> [Problem] Give the records back exactly as written, but without the images.

> [Input for this task]
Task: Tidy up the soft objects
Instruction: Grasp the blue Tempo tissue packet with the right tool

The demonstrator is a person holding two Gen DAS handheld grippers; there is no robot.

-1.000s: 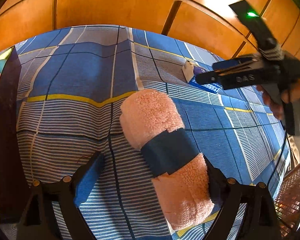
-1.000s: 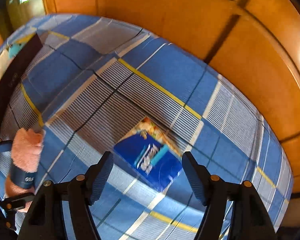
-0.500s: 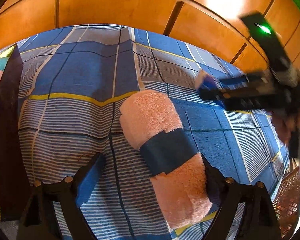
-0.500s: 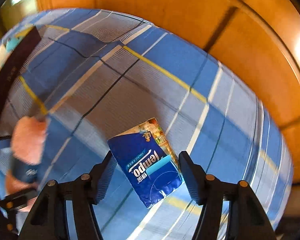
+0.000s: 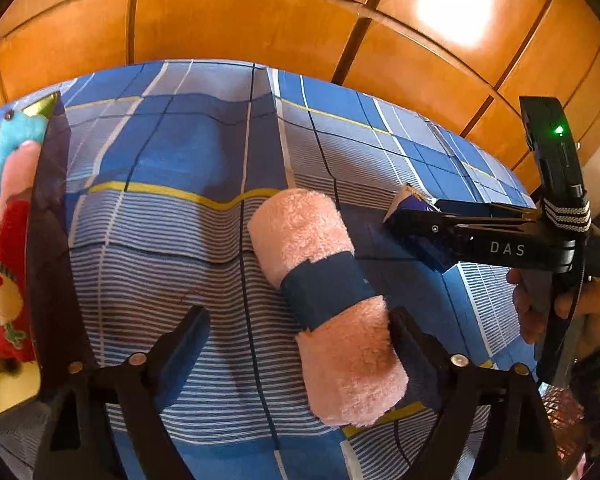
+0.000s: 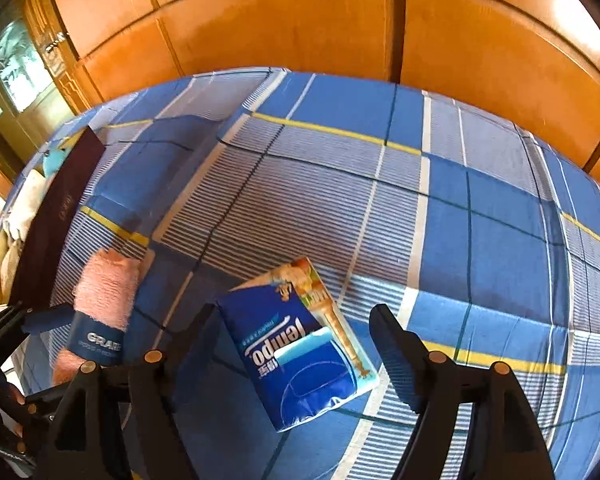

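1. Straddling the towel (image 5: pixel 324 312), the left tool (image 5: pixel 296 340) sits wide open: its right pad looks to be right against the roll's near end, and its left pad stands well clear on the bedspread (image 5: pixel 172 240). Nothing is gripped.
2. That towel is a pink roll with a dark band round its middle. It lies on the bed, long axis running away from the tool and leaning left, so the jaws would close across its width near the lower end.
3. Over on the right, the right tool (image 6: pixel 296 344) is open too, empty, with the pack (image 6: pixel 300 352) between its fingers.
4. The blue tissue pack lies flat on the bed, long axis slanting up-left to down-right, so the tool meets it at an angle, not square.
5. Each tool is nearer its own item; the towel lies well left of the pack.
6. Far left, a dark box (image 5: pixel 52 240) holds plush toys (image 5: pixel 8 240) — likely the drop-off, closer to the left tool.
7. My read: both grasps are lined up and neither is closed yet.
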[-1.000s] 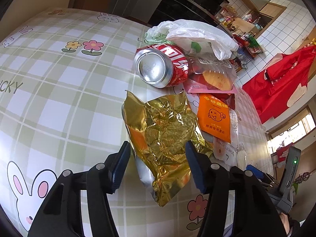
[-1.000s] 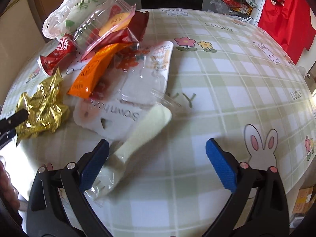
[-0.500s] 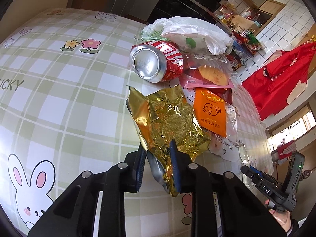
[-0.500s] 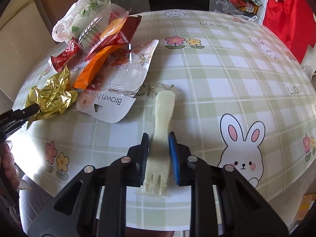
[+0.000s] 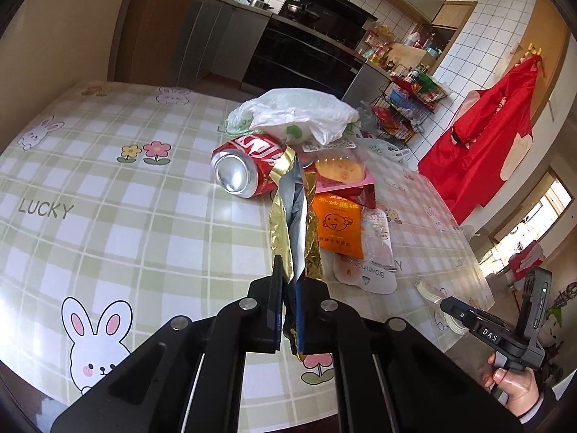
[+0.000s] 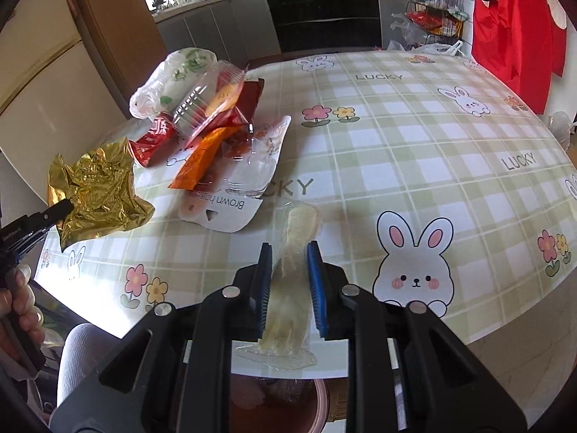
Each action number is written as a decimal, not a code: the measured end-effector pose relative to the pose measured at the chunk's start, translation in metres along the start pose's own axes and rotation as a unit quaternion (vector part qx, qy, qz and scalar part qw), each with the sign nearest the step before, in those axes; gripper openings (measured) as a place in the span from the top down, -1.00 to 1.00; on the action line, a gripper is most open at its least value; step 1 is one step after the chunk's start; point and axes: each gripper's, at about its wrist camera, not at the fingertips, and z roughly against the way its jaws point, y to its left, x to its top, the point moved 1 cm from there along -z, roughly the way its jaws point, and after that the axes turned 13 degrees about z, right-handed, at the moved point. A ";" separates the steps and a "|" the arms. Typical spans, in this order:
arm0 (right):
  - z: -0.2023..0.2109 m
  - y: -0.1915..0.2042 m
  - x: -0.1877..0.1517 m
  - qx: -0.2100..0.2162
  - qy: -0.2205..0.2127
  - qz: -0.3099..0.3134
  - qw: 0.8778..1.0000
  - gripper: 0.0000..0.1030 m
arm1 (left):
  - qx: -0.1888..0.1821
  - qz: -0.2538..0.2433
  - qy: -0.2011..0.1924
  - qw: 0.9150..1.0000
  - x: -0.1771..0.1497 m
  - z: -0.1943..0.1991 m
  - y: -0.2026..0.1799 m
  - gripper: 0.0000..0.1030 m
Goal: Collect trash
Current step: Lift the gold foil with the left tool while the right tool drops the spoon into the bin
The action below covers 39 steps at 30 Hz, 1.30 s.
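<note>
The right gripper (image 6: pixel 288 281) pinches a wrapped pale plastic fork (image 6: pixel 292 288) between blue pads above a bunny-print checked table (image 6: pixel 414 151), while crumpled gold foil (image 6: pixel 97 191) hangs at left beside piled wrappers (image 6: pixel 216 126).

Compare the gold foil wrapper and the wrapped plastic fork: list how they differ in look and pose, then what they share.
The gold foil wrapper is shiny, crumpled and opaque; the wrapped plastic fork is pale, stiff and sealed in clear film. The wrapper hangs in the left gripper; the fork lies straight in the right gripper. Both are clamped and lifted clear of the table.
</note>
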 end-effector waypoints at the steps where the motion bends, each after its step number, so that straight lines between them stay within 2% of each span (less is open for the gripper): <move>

> [Exercise answer]
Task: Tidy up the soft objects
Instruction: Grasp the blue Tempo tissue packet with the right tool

The demonstrator is a person holding two Gen DAS handheld grippers; there is no robot.

-1.000s: 
-1.000s: 
-0.500s: 
-0.500s: 
+0.000s: 
+0.000s: 

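1. Straddling the towel (image 5: pixel 324 312), the left tool (image 5: pixel 296 340) sits wide open: its right pad looks to be right against the roll's near end, and its left pad stands well clear on the bedspread (image 5: pixel 172 240). Nothing is gripped.
2. That towel is a pink roll with a dark band round its middle. It lies on the bed, long axis running away from the tool and leaning left, so the jaws would close across its width near the lower end.
3. Over on the right, the right tool (image 6: pixel 296 344) is open too, empty, with the pack (image 6: pixel 300 352) between its fingers.
4. The blue tissue pack lies flat on the bed, long axis slanting up-left to down-right, so the tool meets it at an angle, not square.
5. Each tool is nearer its own item; the towel lies well left of the pack.
6. Far left, a dark box (image 5: pixel 52 240) holds plush toys (image 5: pixel 8 240) — likely the drop-off, closer to the left tool.
7. My read: both grasps are lined up and neither is closed yet.
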[-1.000s] 
[-1.000s] 
[-0.500s] 
[-0.500s] 
[+0.000s] 
[+0.000s] 
Each action number is written as a decimal, not a code: the measured end-effector pose relative to the pose measured at the chunk's start, translation in metres along the start pose's own axes and rotation as a unit quaternion (vector part qx, qy, qz and scalar part qw), each with the sign nearest the step before, in those axes; gripper openings (measured) as a place in the span from the top down, -1.00 to 1.00; on the action line, a gripper is most open at its least value; step 1 is one step after the chunk's start; point and axes: each gripper's, at about its wrist camera, not at the fingertips, and z roughly against the way its jaws point, y to its left, x to its top, the point moved 1 cm from there along -z, roughly the way its jaws point, and after that the axes turned 13 degrees about z, right-handed, at the moved point. A ";" separates the steps and a "|" the arms. Typical spans, in this order:
arm0 (right):
  - z: -0.2023..0.2109 m
  - y: -0.1915..0.2042 m
  - x: -0.1877..0.1517 m
  - qx: -0.2100..0.2162
  - qy: -0.2205..0.2127
  - qz: -0.3099..0.3134
  - qw: 0.8778..1.0000
  - gripper: 0.0000..0.1030 m
arm1 (left):
  - qx: -0.1888..0.1821
  - qz: -0.2538..0.2433
  - qy: -0.2011..0.1924
  - qw: 0.9150..1.0000
  - x: -0.1771..0.1497 m
  - z: -0.1943..0.1991 m
  - y: -0.2026..0.1799 m
  - gripper: 0.0000..0.1030 m
Goal: Collect trash
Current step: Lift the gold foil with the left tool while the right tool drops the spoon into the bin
The action below covers 39 steps at 30 Hz, 1.30 s.
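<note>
The right gripper (image 6: pixel 288 281) pinches a wrapped pale plastic fork (image 6: pixel 292 288) between blue pads above a bunny-print checked table (image 6: pixel 414 151), while crumpled gold foil (image 6: pixel 97 191) hangs at left beside piled wrappers (image 6: pixel 216 126).

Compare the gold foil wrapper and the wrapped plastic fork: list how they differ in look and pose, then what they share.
The gold foil wrapper is shiny, crumpled and opaque; the wrapped plastic fork is pale, stiff and sealed in clear film. The wrapper hangs in the left gripper; the fork lies straight in the right gripper. Both are clamped and lifted clear of the table.
</note>
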 end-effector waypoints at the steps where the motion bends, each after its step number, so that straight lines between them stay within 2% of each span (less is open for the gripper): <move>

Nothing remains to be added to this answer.